LISTED ENTRIES section start

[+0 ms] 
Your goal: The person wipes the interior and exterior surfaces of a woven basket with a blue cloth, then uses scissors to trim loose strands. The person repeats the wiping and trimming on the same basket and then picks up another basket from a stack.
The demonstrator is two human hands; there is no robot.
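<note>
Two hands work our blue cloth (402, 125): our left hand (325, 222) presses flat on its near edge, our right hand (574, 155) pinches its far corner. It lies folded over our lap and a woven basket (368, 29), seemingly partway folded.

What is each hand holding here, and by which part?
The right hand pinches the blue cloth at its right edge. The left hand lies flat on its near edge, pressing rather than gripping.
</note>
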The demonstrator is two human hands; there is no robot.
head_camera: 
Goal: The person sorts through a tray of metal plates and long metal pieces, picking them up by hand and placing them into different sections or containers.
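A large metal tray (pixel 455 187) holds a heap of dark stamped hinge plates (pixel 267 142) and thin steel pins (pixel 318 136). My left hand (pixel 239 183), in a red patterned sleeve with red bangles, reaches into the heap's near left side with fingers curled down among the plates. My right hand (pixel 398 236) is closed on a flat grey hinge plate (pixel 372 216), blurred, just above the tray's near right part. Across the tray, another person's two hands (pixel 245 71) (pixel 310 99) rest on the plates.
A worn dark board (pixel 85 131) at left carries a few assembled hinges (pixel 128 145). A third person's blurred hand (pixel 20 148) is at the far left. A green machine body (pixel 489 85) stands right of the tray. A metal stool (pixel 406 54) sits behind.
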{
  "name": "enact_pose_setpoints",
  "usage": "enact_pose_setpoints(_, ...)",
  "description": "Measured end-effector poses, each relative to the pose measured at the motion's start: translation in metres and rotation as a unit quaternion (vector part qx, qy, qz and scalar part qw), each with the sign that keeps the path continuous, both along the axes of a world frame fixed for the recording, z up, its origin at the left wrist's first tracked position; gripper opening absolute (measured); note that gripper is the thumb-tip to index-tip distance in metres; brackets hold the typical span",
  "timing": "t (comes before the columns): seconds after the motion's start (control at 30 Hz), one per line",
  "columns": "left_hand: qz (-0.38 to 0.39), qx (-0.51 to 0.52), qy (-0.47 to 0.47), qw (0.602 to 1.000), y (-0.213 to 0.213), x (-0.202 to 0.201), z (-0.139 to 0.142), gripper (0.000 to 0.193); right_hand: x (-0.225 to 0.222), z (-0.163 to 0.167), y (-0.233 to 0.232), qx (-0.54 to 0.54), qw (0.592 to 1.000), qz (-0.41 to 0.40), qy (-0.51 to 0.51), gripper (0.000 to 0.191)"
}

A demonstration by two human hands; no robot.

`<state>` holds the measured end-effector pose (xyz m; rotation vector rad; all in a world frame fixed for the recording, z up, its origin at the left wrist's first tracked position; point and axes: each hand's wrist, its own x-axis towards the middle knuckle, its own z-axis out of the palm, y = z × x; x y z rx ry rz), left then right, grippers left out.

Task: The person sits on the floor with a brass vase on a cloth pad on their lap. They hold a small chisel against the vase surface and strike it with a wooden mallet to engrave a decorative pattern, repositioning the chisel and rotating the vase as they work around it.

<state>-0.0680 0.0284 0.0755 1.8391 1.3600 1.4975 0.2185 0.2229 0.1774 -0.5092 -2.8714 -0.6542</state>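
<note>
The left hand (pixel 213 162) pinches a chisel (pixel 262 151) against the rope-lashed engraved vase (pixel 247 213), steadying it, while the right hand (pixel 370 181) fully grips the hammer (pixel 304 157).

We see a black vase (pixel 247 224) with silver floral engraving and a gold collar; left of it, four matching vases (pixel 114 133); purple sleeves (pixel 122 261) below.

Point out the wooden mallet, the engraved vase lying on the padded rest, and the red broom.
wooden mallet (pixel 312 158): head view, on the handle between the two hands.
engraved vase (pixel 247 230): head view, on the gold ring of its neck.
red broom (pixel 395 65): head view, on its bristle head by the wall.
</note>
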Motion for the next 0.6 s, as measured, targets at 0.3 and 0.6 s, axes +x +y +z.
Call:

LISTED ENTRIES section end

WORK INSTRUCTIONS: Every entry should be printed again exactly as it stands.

RESULT FOR THIS EXERCISE:
[+0 ms] 
Your goal: The person wipes the interior and exterior surfaces of a woven basket with a blue cloth, then uses scissors to trim loose strands. The person repeats the wiping and trimming on the same basket and then picks up another basket from a stack.
The demonstrator is two human hands; there is no robot.
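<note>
Two hands work our blue cloth (402, 125): our left hand (325, 222) presses flat on its near edge, our right hand (574, 155) pinches its far corner. It lies folded over our lap and a woven basket (368, 29), seemingly partway folded.

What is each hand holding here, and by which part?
The right hand pinches the blue cloth at its right edge. The left hand lies flat on its near edge, pressing rather than gripping.
</note>
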The demonstrator is two human hands; there is no robot.
head_camera: 
Goal: The person sorts through a tray of metal plates and long metal pieces, picking them up by hand and placing them into different sections or containers.
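A large metal tray (pixel 455 187) holds a heap of dark stamped hinge plates (pixel 267 142) and thin steel pins (pixel 318 136). My left hand (pixel 239 183), in a red patterned sleeve with red bangles, reaches into the heap's near left side with fingers curled down among the plates. My right hand (pixel 398 236) is closed on a flat grey hinge plate (pixel 372 216), blurred, just above the tray's near right part. Across the tray, another person's two hands (pixel 245 71) (pixel 310 99) rest on the plates.
A worn dark board (pixel 85 131) at left carries a few assembled hinges (pixel 128 145). A third person's blurred hand (pixel 20 148) is at the far left. A green machine body (pixel 489 85) stands right of the tray. A metal stool (pixel 406 54) sits behind.
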{
  "name": "enact_pose_setpoints",
  "usage": "enact_pose_setpoints(_, ...)",
  "description": "Measured end-effector poses, each relative to the pose measured at the motion's start: translation in metres and rotation as a unit quaternion (vector part qx, qy, qz and scalar part qw), each with the sign that keeps the path continuous, both along the axes of a world frame fixed for the recording, z up, its origin at the left wrist's first tracked position; gripper opening absolute (measured); note that gripper is the thumb-tip to index-tip distance in metres; brackets hold the typical span",
  "timing": "t (comes before the columns): seconds after the motion's start (control at 30 Hz), one per line",
  "columns": "left_hand: qz (-0.38 to 0.39), qx (-0.51 to 0.52), qy (-0.47 to 0.47), qw (0.602 to 1.000), y (-0.213 to 0.213), x (-0.202 to 0.201), z (-0.139 to 0.142), gripper (0.000 to 0.193); right_hand: x (-0.225 to 0.222), z (-0.163 to 0.167), y (-0.233 to 0.232), qx (-0.54 to 0.54), qw (0.592 to 1.000), qz (-0.41 to 0.40), qy (-0.51 to 0.51), gripper (0.000 to 0.191)"
}

A demonstration by two human hands; no robot.

`<state>` holds the measured end-effector pose (xyz m; rotation vector rad; all in a world frame fixed for the recording, z up, its origin at the left wrist's first tracked position; point and axes: each hand's wrist, its own x-axis towards the middle knuckle, its own z-axis out of the palm, y = z × x; x y z rx ry rz), left then right, grippers left out.

Task: The person sits on the floor with a brass vase on a cloth pad on their lap. They hold a small chisel against the vase surface and strike it with a wooden mallet to engrave a decorative pattern, repositioning the chisel and rotating the vase as they work around it.

<state>-0.0680 0.0284 0.0755 1.8391 1.3600 1.4975 0.2185 0.2229 0.1774 -0.5092 -2.8714 -0.6542</state>
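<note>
The left hand (pixel 213 162) pinches a chisel (pixel 262 151) against the rope-lashed engraved vase (pixel 247 213), steadying it, while the right hand (pixel 370 181) fully grips the hammer (pixel 304 157).

We see a black vase (pixel 247 224) with silver floral engraving and a gold collar; left of it, four matching vases (pixel 114 133); purple sleeves (pixel 122 261) below.

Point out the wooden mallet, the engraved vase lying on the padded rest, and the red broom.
wooden mallet (pixel 312 158): head view, on the handle between the two hands.
engraved vase (pixel 247 230): head view, on the gold ring of its neck.
red broom (pixel 395 65): head view, on its bristle head by the wall.
</note>
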Motion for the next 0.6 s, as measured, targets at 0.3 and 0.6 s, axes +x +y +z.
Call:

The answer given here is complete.